Non, en termes de structure urbaine, il y a des différences entre la France et la Belgique. Certaines politiques d'habitat, comme l'implantation d'HLM à grande échelle, ont été appliquées de manière beaucoup plus modeste chez nous. En Belgique, on ne trouve pas ou peu -je pense notamment à Droixhe- ces immenses ensembles de barres et de tours en périphérie des villes comme en France. Mais, cela ne veut pas dire qu'en Belgique il n'existe pas de quartiers dits «sensibles».

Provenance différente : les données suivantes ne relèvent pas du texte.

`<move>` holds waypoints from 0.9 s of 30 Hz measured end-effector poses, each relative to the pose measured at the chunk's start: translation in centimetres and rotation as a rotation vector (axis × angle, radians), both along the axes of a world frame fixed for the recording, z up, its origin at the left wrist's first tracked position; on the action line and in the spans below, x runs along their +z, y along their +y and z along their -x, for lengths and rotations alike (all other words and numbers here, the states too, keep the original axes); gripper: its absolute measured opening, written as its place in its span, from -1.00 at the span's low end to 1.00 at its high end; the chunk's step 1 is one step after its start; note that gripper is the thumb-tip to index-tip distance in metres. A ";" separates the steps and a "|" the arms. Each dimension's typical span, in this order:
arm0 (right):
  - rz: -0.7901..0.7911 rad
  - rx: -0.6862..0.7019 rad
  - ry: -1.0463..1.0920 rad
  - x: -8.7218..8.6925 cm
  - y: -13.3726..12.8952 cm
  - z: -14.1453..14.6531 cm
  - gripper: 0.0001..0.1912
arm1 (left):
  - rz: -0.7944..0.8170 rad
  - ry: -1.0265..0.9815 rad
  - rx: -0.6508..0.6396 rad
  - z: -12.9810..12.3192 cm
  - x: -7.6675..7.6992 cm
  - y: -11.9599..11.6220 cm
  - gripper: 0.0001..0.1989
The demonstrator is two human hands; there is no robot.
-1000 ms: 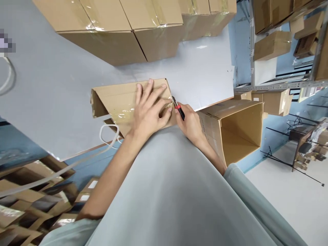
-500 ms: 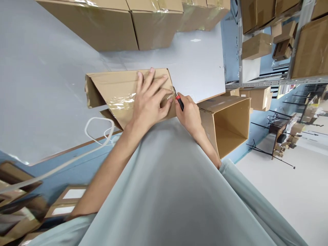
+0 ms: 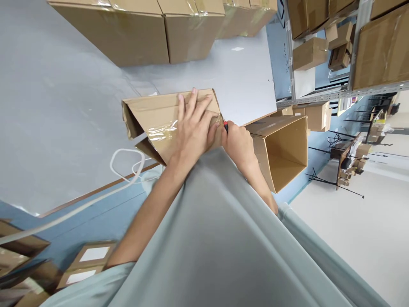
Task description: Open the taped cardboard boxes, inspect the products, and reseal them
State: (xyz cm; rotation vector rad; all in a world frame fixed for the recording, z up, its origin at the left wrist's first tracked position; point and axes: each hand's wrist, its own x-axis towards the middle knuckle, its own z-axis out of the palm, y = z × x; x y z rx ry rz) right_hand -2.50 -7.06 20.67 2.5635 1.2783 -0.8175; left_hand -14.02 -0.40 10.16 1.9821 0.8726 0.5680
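Observation:
A brown cardboard box (image 3: 159,111) with clear tape across its top face lies on the white table (image 3: 64,111), its left end standing open. My left hand (image 3: 193,128) presses flat on the box with fingers spread, beside the shiny tape. In my right hand (image 3: 240,143) is a utility knife (image 3: 226,125) with a black and red handle, gripped in closed fingers. Its blade end meets the box's right edge; the rest of the handle is hidden in my hand.
Large taped boxes (image 3: 140,36) line the table's far side. An open, hollow carton (image 3: 284,155) stands right of my right hand. A white cable or tube (image 3: 79,204) loops near the table's front edge. Shelves with boxes (image 3: 309,53) rise at the right; more cartons (image 3: 86,260) sit lower left.
The box and both hands appear shifted slightly right in view. My right fist has turned so less of the knife's handle shows. The left hand stays spread on the box.

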 end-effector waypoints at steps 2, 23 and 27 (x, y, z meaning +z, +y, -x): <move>-0.006 -0.008 -0.006 -0.1 0.0 0.1 -0.66 | -0.008 0.031 -0.014 0.0 0.1 -0.2 -0.60; 0.031 -0.012 0.166 -0.3 -3.6 -1.3 -0.65 | -0.159 0.030 0.010 0.5 -1.3 0.1 -0.67; -0.002 -0.021 0.218 -1.3 -3.4 -2.3 -0.64 | -0.159 0.023 0.040 0.6 -1.3 0.2 -0.73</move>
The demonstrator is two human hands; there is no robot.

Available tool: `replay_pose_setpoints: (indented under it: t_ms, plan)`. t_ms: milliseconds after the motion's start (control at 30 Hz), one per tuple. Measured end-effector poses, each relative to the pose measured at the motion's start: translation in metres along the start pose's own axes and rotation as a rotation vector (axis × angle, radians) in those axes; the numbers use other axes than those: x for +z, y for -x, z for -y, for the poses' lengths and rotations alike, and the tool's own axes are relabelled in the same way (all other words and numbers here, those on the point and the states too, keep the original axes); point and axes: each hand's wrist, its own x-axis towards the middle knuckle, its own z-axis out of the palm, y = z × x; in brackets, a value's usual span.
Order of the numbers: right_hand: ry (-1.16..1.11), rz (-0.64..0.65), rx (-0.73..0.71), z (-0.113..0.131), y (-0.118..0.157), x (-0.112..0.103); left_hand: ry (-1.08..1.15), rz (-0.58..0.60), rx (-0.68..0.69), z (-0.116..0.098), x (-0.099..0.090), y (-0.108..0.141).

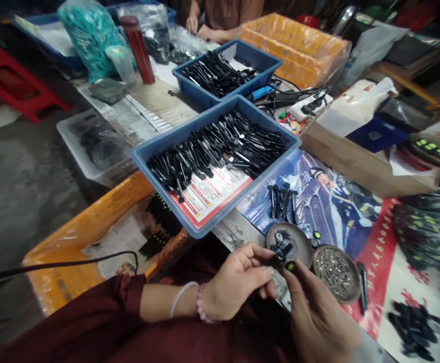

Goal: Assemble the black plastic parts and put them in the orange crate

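- Small black part [279, 258] is pinched in the left hand's [235, 282] grip, thumb and fingers closed on it.
- In the right hand [316, 310], a yellow-dotted piece [291, 266] is held at the fingertips, pretty much right beside that.
- Both are held near the grey dish [302, 245].
- Blue tray [250, 187] beyond is loaded with black sticks [220, 143].

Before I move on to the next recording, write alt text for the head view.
A person's bare left hand pinches a small black part while the right hand holds a black piece with a yellow-green dot close beside it. Beyond, a blue rectangular tray holds many slim black pieces; a round brown dish of small silvery parts sits nearby.
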Motion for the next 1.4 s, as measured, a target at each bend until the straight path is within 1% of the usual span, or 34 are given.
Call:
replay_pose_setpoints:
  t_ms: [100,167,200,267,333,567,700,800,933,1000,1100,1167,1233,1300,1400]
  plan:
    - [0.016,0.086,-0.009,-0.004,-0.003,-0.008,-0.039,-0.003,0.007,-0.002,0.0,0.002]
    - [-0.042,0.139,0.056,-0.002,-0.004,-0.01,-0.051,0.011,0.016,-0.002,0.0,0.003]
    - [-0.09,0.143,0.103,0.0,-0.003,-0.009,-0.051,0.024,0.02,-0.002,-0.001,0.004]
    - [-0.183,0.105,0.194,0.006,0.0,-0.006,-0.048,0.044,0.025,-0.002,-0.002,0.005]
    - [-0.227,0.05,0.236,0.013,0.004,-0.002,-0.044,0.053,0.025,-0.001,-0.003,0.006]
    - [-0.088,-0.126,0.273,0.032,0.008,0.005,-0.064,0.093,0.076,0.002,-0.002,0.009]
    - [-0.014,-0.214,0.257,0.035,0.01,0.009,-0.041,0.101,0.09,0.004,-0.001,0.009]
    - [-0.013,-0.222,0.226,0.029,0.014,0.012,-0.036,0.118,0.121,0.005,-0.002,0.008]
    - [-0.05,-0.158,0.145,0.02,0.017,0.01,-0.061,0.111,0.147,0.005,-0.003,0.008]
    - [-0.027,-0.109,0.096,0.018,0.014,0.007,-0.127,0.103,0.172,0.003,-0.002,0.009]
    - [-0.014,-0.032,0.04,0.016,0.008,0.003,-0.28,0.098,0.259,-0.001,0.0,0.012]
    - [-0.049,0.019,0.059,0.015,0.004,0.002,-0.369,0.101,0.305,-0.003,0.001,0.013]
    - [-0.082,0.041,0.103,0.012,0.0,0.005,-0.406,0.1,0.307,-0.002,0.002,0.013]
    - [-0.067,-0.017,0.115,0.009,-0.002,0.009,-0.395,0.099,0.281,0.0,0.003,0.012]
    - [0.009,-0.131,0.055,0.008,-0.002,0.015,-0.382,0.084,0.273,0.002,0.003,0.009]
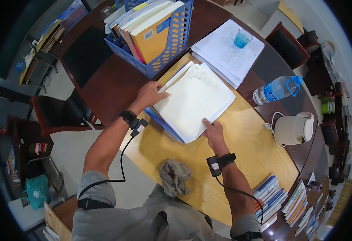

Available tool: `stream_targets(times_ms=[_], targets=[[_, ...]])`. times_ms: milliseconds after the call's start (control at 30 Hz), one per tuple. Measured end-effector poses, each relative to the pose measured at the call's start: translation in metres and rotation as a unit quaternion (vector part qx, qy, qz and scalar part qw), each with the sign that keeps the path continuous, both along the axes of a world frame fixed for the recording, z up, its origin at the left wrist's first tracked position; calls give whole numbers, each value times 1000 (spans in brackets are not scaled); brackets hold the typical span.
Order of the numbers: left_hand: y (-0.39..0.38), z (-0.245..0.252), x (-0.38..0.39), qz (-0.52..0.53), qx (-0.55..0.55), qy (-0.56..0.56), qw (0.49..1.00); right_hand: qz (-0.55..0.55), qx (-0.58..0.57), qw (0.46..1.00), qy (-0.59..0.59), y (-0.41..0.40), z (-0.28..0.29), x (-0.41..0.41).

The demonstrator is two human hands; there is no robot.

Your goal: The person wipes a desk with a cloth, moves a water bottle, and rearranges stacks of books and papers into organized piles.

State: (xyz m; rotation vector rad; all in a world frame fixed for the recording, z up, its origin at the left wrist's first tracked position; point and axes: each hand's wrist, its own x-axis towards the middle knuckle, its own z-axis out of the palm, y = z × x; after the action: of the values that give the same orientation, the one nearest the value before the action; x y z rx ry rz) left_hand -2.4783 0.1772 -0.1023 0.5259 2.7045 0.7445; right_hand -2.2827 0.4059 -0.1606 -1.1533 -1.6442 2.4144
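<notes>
My left hand (152, 95) holds the left edge of a thick stack of lined paper (191, 99), its thumb on top and its fingers hidden. My right hand (213, 131) grips the near right corner, the thumb over the top sheet. Handwriting shows at the far end of that sheet. A blue folder or cover (164, 125) sticks out under the stack's left side, above the yellow wooden tabletop (248, 141). Nearer my body lies a crumpled grey-brown cloth (174, 177).
A blue plastic file holder (151, 70) with books stands beyond my left hand. At the far right are a paper pile (221, 60) bearing a blue glass (242, 39), a water bottle (275, 90) and an electric kettle (293, 129). Books (270, 198) stand near my right forearm.
</notes>
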Motion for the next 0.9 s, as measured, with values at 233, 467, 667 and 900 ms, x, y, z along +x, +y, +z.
stream_targets(times_ms=[233, 467, 667, 900], targets=[[23, 0, 20, -62, -42, 84, 994, 18, -25, 999, 12, 8, -2, 2], [34, 7, 28, -20, -32, 9, 999, 26, -39, 999, 20, 25, -6, 23], [44, 2, 52, 3, -40, -48, 998, 3, -87, 996, 29, 36, -4, 43], [52, -1, 74, 27, -9, -37, 999, -43, -95, 994, 37, 29, -5, 42]])
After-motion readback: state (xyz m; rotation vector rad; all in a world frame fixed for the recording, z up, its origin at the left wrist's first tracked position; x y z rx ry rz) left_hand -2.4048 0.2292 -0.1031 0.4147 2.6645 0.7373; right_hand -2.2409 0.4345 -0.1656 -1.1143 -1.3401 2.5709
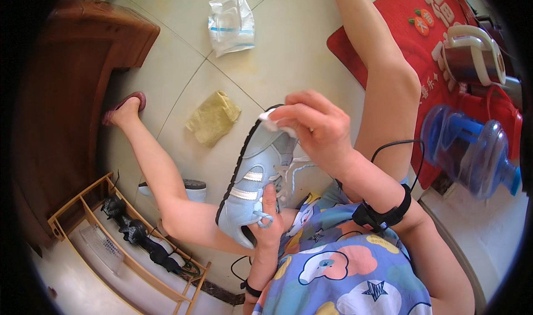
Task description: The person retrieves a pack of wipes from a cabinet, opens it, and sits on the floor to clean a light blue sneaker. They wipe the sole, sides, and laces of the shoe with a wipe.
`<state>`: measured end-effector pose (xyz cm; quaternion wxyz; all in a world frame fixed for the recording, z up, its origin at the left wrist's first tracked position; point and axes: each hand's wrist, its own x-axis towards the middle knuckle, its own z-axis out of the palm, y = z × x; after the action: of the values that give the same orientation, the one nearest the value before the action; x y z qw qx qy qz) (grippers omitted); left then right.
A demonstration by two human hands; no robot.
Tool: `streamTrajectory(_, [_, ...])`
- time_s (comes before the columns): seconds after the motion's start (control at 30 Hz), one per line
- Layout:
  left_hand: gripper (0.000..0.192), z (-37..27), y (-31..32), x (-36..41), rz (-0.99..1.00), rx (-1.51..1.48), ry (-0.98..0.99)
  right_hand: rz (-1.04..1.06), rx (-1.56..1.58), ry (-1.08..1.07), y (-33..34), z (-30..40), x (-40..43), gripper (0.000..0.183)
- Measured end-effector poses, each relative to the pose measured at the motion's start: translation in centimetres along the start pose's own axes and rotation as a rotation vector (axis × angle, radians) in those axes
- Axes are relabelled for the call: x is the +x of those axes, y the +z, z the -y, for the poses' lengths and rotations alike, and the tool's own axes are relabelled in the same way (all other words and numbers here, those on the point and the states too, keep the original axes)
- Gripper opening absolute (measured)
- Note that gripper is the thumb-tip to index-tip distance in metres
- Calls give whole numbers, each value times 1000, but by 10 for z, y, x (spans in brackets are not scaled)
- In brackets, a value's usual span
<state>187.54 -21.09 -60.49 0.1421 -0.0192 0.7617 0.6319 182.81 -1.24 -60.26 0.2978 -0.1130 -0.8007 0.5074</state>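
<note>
My left hand (268, 225) grips a light blue sneaker (245, 186) around its heel and lace area, with the toe pointing up and away from me. The black sole faces left and white laces hang at the right side. Between the fingers of my right hand (318, 121) is a white wipe (272, 121), pressed on the toe of the sneaker. A second light blue shoe (195, 188) lies on the floor, partly hidden behind my leg. Beyond the sneaker, a folded yellow cloth (214, 118) and a clear plastic package (232, 25) rest on the tiles.
A wooden cabinet (66, 86) stands at the left, above a wooden rack (145, 279) holding black shoes and a clear plastic basket (102, 248). On the right are a red mat (387, 19), an electric kettle (470, 59) and a blue water jug (466, 152).
</note>
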Motion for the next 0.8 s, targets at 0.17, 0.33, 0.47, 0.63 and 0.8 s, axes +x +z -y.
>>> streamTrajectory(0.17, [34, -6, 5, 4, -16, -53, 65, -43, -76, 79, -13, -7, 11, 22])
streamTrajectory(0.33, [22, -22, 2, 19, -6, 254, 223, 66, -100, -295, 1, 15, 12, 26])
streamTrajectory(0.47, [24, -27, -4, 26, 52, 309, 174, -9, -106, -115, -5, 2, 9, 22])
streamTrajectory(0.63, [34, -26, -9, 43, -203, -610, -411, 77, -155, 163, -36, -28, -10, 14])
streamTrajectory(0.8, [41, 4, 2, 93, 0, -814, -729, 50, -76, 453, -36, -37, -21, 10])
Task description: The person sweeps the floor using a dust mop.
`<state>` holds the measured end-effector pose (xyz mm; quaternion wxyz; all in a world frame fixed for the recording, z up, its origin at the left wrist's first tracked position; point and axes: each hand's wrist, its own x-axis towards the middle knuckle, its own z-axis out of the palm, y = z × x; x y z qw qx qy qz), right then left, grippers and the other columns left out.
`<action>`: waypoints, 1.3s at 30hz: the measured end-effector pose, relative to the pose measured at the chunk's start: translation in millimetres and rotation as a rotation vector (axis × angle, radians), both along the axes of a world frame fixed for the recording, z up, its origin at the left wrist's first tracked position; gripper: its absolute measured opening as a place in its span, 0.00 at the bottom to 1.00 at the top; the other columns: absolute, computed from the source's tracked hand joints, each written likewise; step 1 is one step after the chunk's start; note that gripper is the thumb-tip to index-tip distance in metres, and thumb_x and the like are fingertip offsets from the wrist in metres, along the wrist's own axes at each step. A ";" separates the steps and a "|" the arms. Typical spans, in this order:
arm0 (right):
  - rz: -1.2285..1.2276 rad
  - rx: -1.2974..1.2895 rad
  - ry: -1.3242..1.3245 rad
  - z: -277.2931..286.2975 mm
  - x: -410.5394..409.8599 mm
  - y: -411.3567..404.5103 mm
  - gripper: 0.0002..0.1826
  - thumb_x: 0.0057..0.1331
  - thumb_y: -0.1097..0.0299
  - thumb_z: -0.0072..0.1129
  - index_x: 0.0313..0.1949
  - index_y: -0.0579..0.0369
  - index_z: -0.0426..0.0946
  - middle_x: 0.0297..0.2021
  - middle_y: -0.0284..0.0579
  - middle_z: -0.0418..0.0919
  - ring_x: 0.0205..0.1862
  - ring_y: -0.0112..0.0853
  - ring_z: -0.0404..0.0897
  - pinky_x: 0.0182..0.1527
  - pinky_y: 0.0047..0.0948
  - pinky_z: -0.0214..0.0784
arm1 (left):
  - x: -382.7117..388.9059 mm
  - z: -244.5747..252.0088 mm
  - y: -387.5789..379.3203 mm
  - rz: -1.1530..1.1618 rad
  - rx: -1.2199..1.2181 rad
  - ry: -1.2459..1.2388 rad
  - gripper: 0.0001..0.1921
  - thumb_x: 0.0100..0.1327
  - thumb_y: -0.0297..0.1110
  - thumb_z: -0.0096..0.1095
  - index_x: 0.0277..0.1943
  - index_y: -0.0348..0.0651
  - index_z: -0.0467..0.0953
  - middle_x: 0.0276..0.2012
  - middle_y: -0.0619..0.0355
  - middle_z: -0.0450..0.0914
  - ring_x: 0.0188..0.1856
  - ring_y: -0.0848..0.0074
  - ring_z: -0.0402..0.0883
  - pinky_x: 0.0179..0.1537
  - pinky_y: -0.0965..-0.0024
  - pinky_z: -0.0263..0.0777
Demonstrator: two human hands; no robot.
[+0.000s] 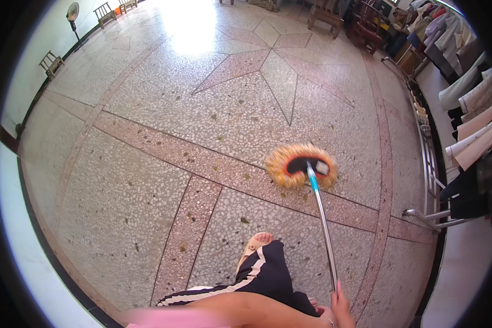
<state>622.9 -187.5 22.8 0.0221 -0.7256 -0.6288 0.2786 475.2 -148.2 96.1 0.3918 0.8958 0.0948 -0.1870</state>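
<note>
A mop head with fluffy yellow-orange strands and a black centre plate rests on the terrazzo floor ahead of me, slightly blurred. Its silver metal pole, with a teal collar near the head, slants down to my hands at the bottom edge. My right hand is wrapped around the pole. From the left my forearm crosses low in the picture, and my left hand closes on the pole beside the right. The two hands overlap, and the pole's lower end is hidden.
Clothes racks with hanging garments line the right side; a metal rack foot juts onto the floor. Wooden chairs and a standing fan are at the left wall. More chairs stand at the back. My sandalled foot is left of the pole.
</note>
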 end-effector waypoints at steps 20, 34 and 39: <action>-0.043 0.401 0.013 -25.9 12.3 28.8 0.28 0.64 0.67 0.43 0.65 0.46 0.52 0.33 0.53 0.77 0.24 0.43 0.77 0.30 0.40 0.68 | 27.9 1.0 -2.6 -0.148 -0.054 -0.116 0.14 0.54 0.35 0.55 0.38 0.36 0.79 0.36 0.48 0.80 0.40 0.62 0.80 0.31 0.53 0.70; -0.939 -0.241 1.804 115.9 -227.1 167.3 0.21 0.65 0.66 0.45 0.57 0.52 0.59 0.22 0.34 0.68 0.17 0.20 0.65 0.15 0.21 0.56 | -68.8 -57.9 154.1 2.096 0.473 -0.476 0.24 0.63 0.42 0.49 0.61 0.44 0.63 0.41 0.46 0.78 0.42 0.58 0.77 0.39 0.55 0.69; 0.053 0.169 0.682 119.7 -217.1 101.8 0.22 0.64 0.61 0.50 0.54 0.61 0.65 0.30 0.45 0.76 0.23 0.33 0.73 0.31 0.28 0.68 | -172.0 -100.5 182.0 1.077 -1.480 -0.336 0.05 0.57 0.27 0.51 0.30 0.33 0.69 0.24 0.53 0.71 0.26 0.65 0.75 0.42 0.54 0.73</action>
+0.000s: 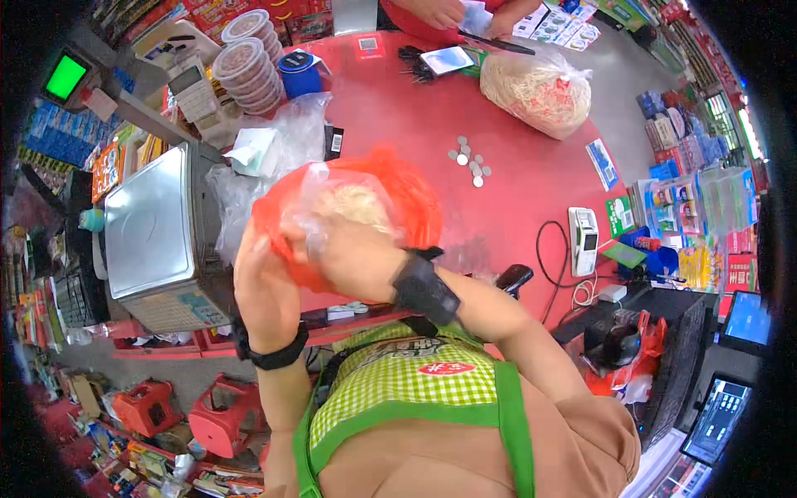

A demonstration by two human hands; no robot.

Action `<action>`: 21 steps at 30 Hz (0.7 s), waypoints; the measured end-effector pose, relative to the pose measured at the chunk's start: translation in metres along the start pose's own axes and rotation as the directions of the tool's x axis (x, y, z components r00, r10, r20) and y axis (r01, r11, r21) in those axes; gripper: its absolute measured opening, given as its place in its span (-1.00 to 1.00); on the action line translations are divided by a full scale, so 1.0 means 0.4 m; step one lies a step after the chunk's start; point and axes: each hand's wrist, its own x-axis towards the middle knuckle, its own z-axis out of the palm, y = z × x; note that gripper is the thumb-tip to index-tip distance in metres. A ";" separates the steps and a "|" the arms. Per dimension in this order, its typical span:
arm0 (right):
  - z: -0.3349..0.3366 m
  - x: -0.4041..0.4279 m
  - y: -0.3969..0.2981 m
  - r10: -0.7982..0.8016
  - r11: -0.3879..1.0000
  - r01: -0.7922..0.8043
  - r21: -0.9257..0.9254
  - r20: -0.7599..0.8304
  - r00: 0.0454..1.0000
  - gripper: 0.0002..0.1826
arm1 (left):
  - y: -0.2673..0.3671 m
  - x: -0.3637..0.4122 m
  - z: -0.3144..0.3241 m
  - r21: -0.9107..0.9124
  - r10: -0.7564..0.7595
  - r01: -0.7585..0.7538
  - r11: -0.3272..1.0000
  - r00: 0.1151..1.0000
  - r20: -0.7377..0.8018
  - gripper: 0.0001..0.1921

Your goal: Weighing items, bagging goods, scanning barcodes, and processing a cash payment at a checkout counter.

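A thin red plastic bag stands on the red counter in front of me, its mouth spread. Inside it sits a clear plastic bag of pale, noodle-like strands. My left hand grips the red bag's rim at its left side, its fingertips partly hidden by the plastic. Across the opening reaches my right hand, its fingers pinching the clear bag's gathered plastic near my left hand; motion blurs them. Both wrists wear black straps.
A metal-topped scale borders the left. Beyond the bag lie several coins and a full clear bag of strands. A payment terminal with cables stands right. Another person's hands are across the red counter. Stacked tubs stand far left.
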 end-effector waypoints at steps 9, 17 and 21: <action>-0.083 -0.278 0.166 0.553 0.816 -0.577 -0.044 -0.237 0.799 -0.83 | -0.118 0.052 0.029 0.253 -0.029 0.022 0.967 0.999 0.025 -0.54; -0.200 -0.279 0.165 0.676 0.736 -0.498 0.459 -0.541 0.501 -0.76 | -0.147 0.135 -0.021 0.357 0.052 -0.056 0.933 0.998 0.021 -0.69; -0.180 -0.227 0.099 0.404 0.864 -0.502 0.024 -0.627 0.666 -0.78 | -0.161 0.131 -0.013 0.370 0.035 -0.013 0.929 0.998 -0.054 -0.73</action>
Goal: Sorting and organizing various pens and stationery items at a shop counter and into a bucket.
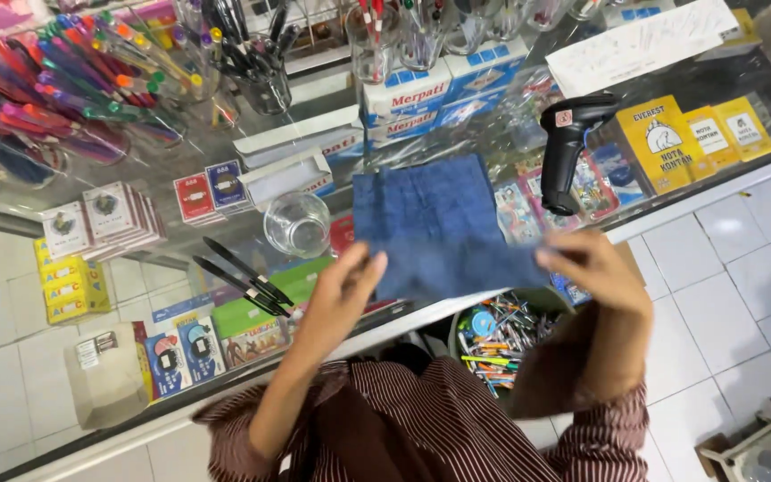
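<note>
- My left hand [343, 284] pinches the near left edge of a blue cloth [435, 223], fingers closed on it.
- My right hand [592, 268] grips the near right edge of the same cloth, fingers curled shut around it.
- The cloth is stretched between both hands, and its far part lies flat on the glass surface [332, 120].
- Just left of the cloth stands an empty clear glass [297, 224].
- Two black pens [243, 277] lie on the surface near my left hand.
- A black barcode scanner [567, 147] stands just right of the cloth, beyond my right hand.
- A tub of coloured pens [497, 335] sits below the surface's near edge, between my arms.
</note>
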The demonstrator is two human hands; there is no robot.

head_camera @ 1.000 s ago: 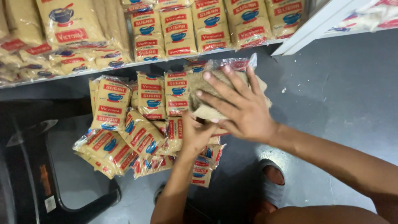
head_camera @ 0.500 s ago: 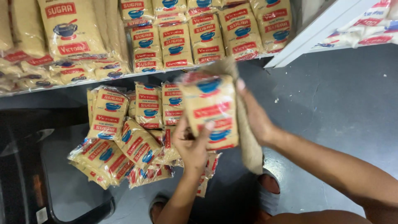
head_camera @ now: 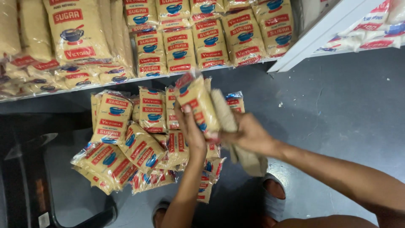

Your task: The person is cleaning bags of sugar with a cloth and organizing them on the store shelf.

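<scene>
Both forearms reach forward from below, the left hand (head_camera: 192, 133) raised with fingers curled in a grip and the right hand (head_camera: 249, 135) closed just beside it, thumbs nearly meeting.

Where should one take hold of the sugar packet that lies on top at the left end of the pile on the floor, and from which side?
Grip the packet across its two long edges, coming from above. It lies flat, face up, on the pile, so its top and sides look free, while neighbours crowd its right edge. Starting at the left edge seems easiest.
</scene>
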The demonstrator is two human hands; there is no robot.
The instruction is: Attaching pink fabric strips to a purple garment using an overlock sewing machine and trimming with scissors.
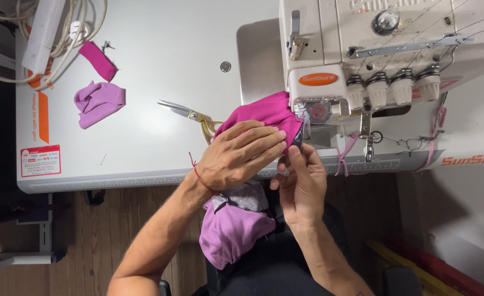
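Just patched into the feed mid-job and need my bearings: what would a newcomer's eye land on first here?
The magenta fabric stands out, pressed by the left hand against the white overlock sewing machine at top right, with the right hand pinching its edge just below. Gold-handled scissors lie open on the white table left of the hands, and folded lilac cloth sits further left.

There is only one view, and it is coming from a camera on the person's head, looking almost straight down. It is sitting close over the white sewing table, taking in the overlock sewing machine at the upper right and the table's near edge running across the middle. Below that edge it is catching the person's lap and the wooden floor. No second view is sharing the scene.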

Selon vous, des explosions de violence urbaine à l'instar de la France sont-elles également possibles en Belgique?

Nous ne sommes pas à l'abri du danger, même si c'est avec moins d'acuité qu'en France ou au Royaume-Uni. La manière dont fonctionne le tissu social en Belgique est différente, il est plus ouvert. Le dispositif d'intégration sociale des allochtones est plus performant, les effets du racisme et de la xénophobie sont moins prononcés. Par ailleurs, la population n'est pas groupée dans des lieux surdimensionnés susceptibles de provoquer des mouvements de foule.

Même si dans une bien moindre mesure, on a déjà assisté à des désordres dans certains quartiers...

Les frustrations, le désespoir, la colère ne se développent pas seulement qu'à l'ombre des tours et des barres. (R.C.)